Can some here tell me where to find the info pertaining to changes needed in the speedo drive after a rear end ratio change. My car build sheet says 3:53 but doing the math with rpm/speedo reads and tire diameter I am sure it now has a 3:90 rear gear. Build sheet also states M20 wide ratio, and was told this is correct as the M20 wr had no drain plug. Is there info available that states what color speedo gear is needed for this change with out doing a long mathmatical formula shown in Ames Catalog? Thanks. Tom


----------



## GTO JUDGE (May 14, 2005)

You do not mention year of your car. Check the links below using your cars year and such. Will vary on year, tire choice. The last link should tell you what you want to know. 
Edit: Looking at your car: 1964, according to the chart and tire size you are either a Green 18.6 tooth or Black: 17.6. The part number is listed. Questions on it: [email protected] 
:cheers


Speedometer Gear, Speedometer Gears, Ford, GM, Dodge 700R4

Speedo Gear Selection

Speedometer gear charts


----------



## Tom L (Aug 11, 2011)

*Speedo Drive Gear*

The gear is a 19T and natural in color, tire dia about 25 1/2-25 3/4 inches. Looks like I need to go to a lower number of gear teeth as the charts state. There are two listed for the 3:90 rear gears. Yes it is a 1964 and while driving going on the tach and speedo reads I am about 59 mph at 3100/3200 rpm if one can say for sure those two gauges are dead on correct. Care to make a suggestion as to which of the gears in the charts for the 3:90, 1964, 4 speed? Thanks, Tom


----------



## GTO JUDGE (May 14, 2005)

Tom L said:


> The gear is a 19T and natural in color, tire dia about 25 1/2-25 3/4 inches. Looks like I need to go to a lower number of gear teeth as the charts state. There are two listed for the 3:90 rear gears. Yes it is a 1964 and while driving going on the tach and speedo reads I am about 59 mph at 3100/3200 rpm if one can say for sure those two gauges are dead on correct. Care to make a suggestion as to which of the gears in the charts for the 3:90, 1964, 4 speed? Thanks, Tom


Well if you are asking me to pick, pick the opposite of the one I'd pick. That is my luck <dayum> Have you checked your speed with a GPS? This will tell you how far mph you are off at 60 mph. I have 3.55's and tach 27-2800 at 55mph 2800 at 60. I am off 2mph at 60mph. Spot on until 55. 

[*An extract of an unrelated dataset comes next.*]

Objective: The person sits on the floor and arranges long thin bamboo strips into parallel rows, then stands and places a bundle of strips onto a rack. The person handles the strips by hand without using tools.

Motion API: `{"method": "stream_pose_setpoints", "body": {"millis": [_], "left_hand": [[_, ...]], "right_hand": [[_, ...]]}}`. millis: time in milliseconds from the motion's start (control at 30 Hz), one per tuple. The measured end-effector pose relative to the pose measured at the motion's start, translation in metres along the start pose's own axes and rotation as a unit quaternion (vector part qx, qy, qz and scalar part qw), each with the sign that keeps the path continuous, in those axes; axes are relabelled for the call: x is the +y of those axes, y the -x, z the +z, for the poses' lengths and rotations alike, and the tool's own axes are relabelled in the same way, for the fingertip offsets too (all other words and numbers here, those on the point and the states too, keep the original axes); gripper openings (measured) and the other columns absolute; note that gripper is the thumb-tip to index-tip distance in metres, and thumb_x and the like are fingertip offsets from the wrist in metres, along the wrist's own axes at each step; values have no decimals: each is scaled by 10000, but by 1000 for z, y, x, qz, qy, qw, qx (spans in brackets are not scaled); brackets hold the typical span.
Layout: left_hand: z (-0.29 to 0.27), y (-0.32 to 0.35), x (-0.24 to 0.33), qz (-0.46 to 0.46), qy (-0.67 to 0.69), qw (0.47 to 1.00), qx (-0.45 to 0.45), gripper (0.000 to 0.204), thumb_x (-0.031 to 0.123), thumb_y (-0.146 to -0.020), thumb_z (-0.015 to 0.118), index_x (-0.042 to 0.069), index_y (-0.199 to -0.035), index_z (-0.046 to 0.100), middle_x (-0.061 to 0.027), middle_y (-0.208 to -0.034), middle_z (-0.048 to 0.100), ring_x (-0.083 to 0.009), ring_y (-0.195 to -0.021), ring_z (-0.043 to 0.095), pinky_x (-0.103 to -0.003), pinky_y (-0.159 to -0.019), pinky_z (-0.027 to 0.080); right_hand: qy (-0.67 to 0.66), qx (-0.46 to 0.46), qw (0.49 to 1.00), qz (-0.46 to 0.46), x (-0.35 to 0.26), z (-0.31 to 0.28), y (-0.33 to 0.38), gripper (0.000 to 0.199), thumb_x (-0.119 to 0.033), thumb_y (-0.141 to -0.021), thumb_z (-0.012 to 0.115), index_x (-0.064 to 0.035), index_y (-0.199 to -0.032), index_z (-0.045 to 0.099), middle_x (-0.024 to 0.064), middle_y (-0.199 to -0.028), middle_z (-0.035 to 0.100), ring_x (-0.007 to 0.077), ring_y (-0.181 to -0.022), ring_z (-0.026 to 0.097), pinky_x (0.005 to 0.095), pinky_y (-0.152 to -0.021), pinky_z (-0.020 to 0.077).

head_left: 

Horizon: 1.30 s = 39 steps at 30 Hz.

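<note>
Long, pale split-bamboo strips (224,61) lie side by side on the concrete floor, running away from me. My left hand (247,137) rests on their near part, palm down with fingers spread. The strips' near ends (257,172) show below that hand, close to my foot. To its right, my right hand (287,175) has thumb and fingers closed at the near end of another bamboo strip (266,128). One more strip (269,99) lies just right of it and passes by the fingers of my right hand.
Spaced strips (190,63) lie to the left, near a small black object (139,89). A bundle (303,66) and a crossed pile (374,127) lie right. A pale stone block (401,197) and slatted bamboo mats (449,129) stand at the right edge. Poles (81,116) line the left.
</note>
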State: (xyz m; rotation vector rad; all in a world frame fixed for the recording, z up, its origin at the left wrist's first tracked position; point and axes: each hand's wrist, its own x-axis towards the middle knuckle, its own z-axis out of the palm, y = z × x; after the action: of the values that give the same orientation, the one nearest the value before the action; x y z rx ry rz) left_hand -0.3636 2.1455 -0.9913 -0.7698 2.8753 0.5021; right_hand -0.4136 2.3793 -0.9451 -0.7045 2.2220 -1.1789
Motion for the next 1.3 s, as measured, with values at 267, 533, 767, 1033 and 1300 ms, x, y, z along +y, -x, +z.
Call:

Try contacting them they should be able to fix ya up on the phone.


----------



## Tom L (Aug 11, 2011)

GPS? LOL I am part Finlander and it is said we have iron pyrite imbedded in our noses so I never seen the need for a gps.  I'll have someone in another vehicle help me with a speedo check. I thought 3200 on the tach was a little high for the speedo reading. It's not a top priority but I had the transmission out so thought it would be a good time to get the correct gear. Thanks Judge.


----------